Alzheimer’s disease (AD) is the most prevalent form of dementia worldwide. It is characterized by synaptic deficits, excessive β-amyloid (Aβ) accumulation, and hyperphosphorylation of intraneuronal tau protein in brain. However, the mechanisms underlying AD pathology is unclear, and no effective treatment has been developed. Reduced α-melanocyte-stimulating hormone (α-MSH) in cerebrospinal fluid is associated with AD pathogenesis. Alpha-MSH is the endogenous agonist of melanocortin-4 receptor (MC4R) that derived from post-translational cleavage of its propeptide, proopiomelanocortin (POMC). Previously, our group has identified that MC4R signaling is important for the maintenance and modulation of synaptic plasticity. However, the mechanism underlying the functions of POMC/MC4R signaling in AD pathogenesis need to be investigated.

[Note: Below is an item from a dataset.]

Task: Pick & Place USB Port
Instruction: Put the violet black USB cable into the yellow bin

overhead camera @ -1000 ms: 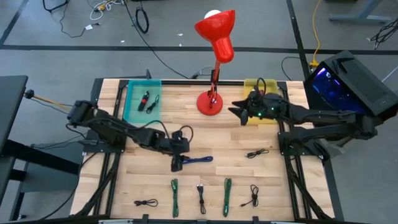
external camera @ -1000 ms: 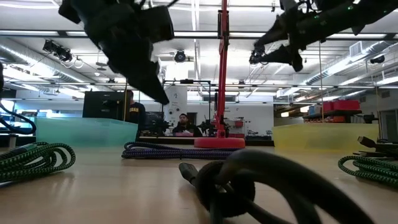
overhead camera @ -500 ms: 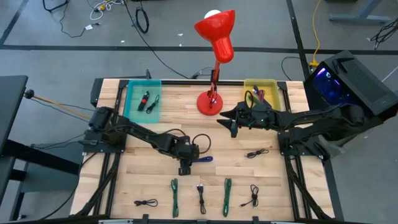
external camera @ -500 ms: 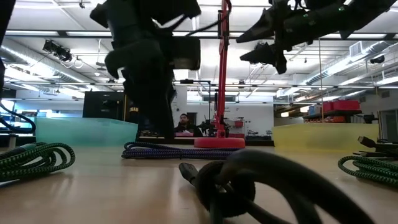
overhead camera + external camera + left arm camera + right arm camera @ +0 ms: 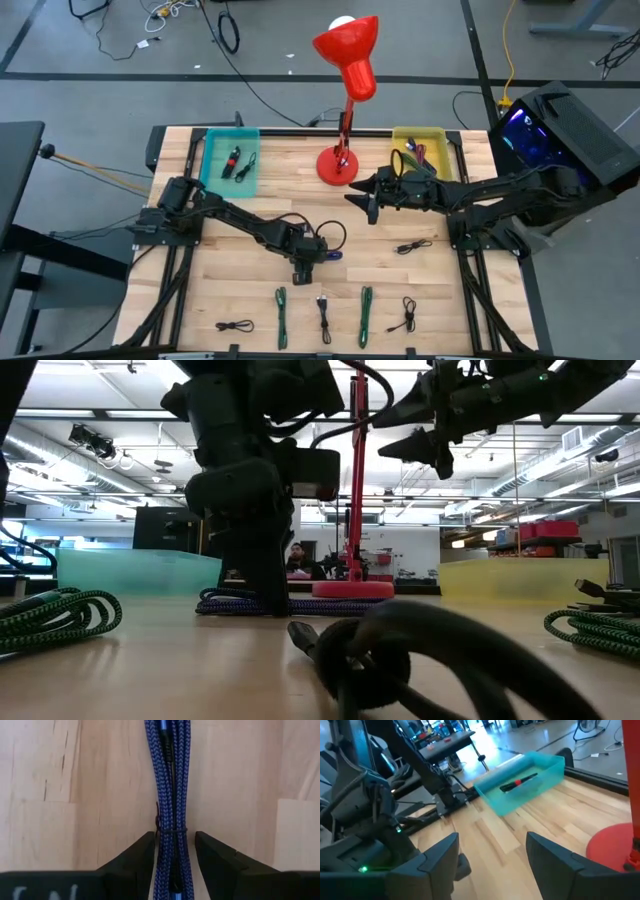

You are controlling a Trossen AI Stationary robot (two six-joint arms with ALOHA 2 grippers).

POMC-MC4R signaling is well known for its function in governing food intake and energy homeostasis in hypothalamus, where POMC and MC4R are expressed in different subregions and work through neuronal circuit. Therefore, the expression patterns of POMC and MC4R in hippocampus are investigated in the current study. The results show that they are expressed with different levels among hippocampal subregions. POMC expressing cells are mainly pyramidal neurons cluster in the cornu ammonis (CA) 2/3 region, and sending their axonal projections to the CA1 region. Meanwhile, MC4R is highly expressed in CA1 pyramidal cell layers, indicating that POMC/MC4R signaling may be important for functions in the CA3–CA1 microcircuit, i.e., the Schaffer collateral (SC)-CA1 pathway. Interestingly, the number of POMC-expressing neurons and α-MSH level in the hippocampus changes during aging, peaking at 9 months in wild type mice. However, transgenic APP/PS1 mice do not exhibit increased α-MSH level at the same age, possibly because of the vulnerability of POMC neurons to Aβ; accordingly, acute Aβ treatment decreases POMC transcription level in hippocampal slices.

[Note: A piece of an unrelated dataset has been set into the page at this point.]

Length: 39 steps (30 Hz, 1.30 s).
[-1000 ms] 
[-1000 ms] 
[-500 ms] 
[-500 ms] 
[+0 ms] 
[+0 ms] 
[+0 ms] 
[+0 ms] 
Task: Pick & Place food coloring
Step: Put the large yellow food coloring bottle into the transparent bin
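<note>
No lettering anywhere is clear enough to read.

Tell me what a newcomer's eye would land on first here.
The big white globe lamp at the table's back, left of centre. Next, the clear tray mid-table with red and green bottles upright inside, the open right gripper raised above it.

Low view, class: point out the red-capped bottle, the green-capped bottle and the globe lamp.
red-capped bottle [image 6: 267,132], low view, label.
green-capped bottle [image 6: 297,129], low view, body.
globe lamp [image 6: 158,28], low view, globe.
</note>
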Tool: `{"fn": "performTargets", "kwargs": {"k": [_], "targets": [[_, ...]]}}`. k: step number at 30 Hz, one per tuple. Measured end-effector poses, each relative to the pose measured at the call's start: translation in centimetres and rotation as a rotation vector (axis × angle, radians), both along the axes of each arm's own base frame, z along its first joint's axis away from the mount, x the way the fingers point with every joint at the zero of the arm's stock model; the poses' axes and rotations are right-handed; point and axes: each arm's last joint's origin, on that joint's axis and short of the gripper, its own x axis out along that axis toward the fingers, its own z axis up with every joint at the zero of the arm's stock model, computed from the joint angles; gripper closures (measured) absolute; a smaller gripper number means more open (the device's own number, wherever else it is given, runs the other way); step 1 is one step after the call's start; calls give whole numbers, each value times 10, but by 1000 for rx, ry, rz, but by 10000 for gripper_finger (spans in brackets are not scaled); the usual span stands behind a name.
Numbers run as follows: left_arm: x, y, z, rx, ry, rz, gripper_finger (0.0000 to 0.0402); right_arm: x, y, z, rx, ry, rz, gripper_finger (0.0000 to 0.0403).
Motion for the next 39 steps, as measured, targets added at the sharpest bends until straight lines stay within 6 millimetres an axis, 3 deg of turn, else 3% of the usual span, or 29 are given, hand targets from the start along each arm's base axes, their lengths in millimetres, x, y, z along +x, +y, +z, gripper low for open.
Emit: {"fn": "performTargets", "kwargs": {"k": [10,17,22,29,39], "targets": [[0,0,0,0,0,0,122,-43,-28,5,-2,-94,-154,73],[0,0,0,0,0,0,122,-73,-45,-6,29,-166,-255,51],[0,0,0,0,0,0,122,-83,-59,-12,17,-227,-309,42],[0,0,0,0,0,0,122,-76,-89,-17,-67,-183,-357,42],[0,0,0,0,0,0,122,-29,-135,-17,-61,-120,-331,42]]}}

Further studies show that hippocampal POMC/MC4R signaling is implicated in learning and memory under AD pathological conditions. Long-term potentiation (LTP) in the SC–CA1 pathway is a cellular mechanism of learning and memory. The current study reveals that LTP is impaired in APP/PS1 mice and is exacerbated by the downregulation of MC4R signaling. Interestingly, up-regulation of MC4R signaling ameliorates the synaptic plasticity impairment caused by Aβ and rescues the LTP deficit in APP/PS1 mice. Notably, the effect of MC4R signaling on LTP is mediated through the downstream effector, Gαs. Importantly, MC4R activation rescues Aβ-induced synaptic dysfunction via a Gs/cyclic AMP (cAMP)/PKA/cAMP-response element binding protein (CREB)-dependent mechanism.

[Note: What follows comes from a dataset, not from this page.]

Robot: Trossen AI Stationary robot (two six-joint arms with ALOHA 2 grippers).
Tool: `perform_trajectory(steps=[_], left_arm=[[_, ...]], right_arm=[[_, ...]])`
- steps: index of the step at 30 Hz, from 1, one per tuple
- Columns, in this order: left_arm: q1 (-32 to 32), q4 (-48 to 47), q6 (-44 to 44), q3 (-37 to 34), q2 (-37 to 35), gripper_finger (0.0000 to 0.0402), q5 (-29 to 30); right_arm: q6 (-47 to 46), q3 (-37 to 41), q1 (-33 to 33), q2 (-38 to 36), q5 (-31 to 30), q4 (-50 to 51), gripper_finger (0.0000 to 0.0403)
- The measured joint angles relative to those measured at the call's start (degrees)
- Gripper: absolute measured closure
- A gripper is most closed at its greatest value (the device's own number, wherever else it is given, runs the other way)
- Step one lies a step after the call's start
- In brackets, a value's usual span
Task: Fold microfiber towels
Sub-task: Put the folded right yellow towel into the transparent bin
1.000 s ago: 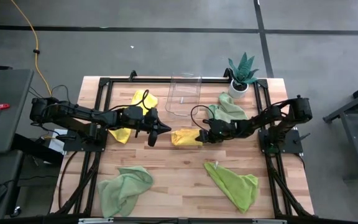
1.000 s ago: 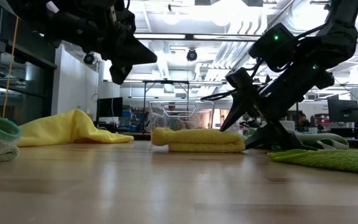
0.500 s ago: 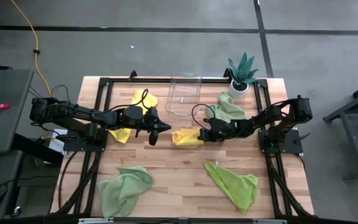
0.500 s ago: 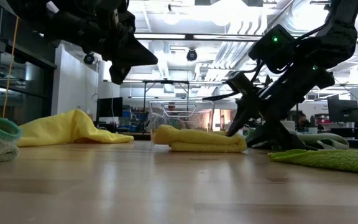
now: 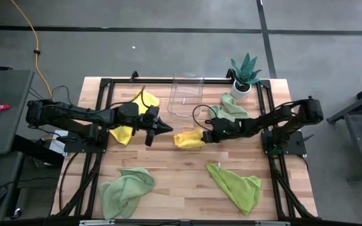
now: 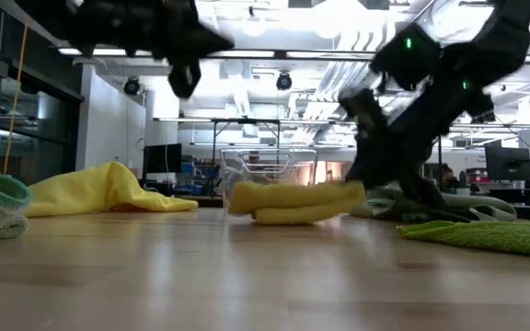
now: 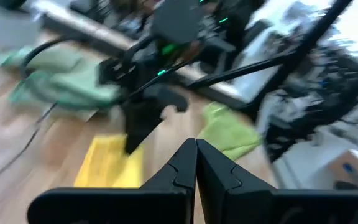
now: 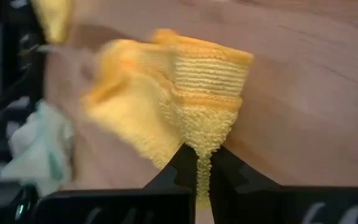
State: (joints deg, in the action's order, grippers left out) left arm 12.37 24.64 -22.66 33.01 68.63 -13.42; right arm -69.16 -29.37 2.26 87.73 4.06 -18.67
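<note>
Low view, near to far: bare wood table (image 6: 247,276), then the folded yellow towel (image 6: 293,202) mid-table, its R end lifted clear of the wood where the right gripper (image 6: 362,179) has it. Right wrist view settles the grip: fingers pinched tight on the folded edge, plush cloth bulging either side of the tips. Cloth reads soft, light and limp; judging by the sag, a single edge pinch lets the layers droop and slide open, so a hold across all the layers at the fold, w/ support under the free end, looks safer. High view adds the layout: left gripper (image 5: 162,127) hovers just beside the towel's L end, fingers closed on nothing; a 2nd yellow towel (image 5: 137,113) lies under that arm, mint towel (image 5: 231,108) near the clear bin (image 5: 186,97) and potted plant (image 5: 245,72), lime towels (image 5: 126,190) and (image 5: 237,187) along the front edge. Left wrist view shows its closed tips pointing at the yellow fold.
</note>
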Motion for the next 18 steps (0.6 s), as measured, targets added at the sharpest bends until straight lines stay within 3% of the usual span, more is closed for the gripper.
perform_trajectory(steps=[6,11,18], left_arm=[[2.79,-2.34,4.25,3.85,-8.23,0.0401,-1.37],[5.23,-3.84,6.2,4.74,-12.97,0.0401,-0.76],[6.26,-4.37,4.86,4.72,-14.89,0.0401,-0.8]], right_arm=[[12.39,-9.99,0.43,-8.27,2.19,20.74,0.0401],[26.46,-23.88,3.87,-8.73,4.58,36.6,0.0402],[38.66,-40.39,13.58,-7.2,11.48,42.48,0.0402]])
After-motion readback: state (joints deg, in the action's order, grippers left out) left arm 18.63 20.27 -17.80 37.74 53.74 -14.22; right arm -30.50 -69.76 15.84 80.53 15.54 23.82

POMC/MC4R also play a role in Aβ accumulation. Aβ is produced by cleavage of full length amyloid precursor protein (flAPP) by β- and γ-secretases consequently. The current study reveals that MC4R activation decreases Aβ accumulation in the brain, especially the hippocampus where MC4R is highly expressed, while knockdown MC4R abolished this effect. Similarly, overexpression of POMC in CA3 regions could also reduce Aβ accumulation in the hippocampus. In addition, the reduction of Aβ accumulation is higher in hippocampal laminas that involve CA3 axonal processes than other laminas. Interestingly, chronic D-Tyr MTII (an MC4R agonist) treatment not only reduces Aβ level, but also reduces flAPP phosphorylation at Thr668 (pT668APP) in the hippocampus. On the other hand, chronic HS024 (an MC4R antagonist) treatment or direct activation of Gαs does not change Aβ accumulation. Moreover, D-Tyr MTII reduces β-CTF, sAPPβ and flAPP in the hippocampus under both acute and chronic conditions. Meanwhile, some endosome-lysosome markers in protein degradation pathway are changed by D-Tyr MTII. There results collectively indicate that POMC/MC4R signaling activation reduces Aβ accumulation through Gs/cAMP/PKA independent manner.

In summary, POMC/MC4R signaling is impaired under AD pathological conditions. Activation of POMC/MC4R rescues synaptic dysfunction in AD and reduces Aβ accumulation. Therefore, POMC/MC4R may become a new target for drug development in AD.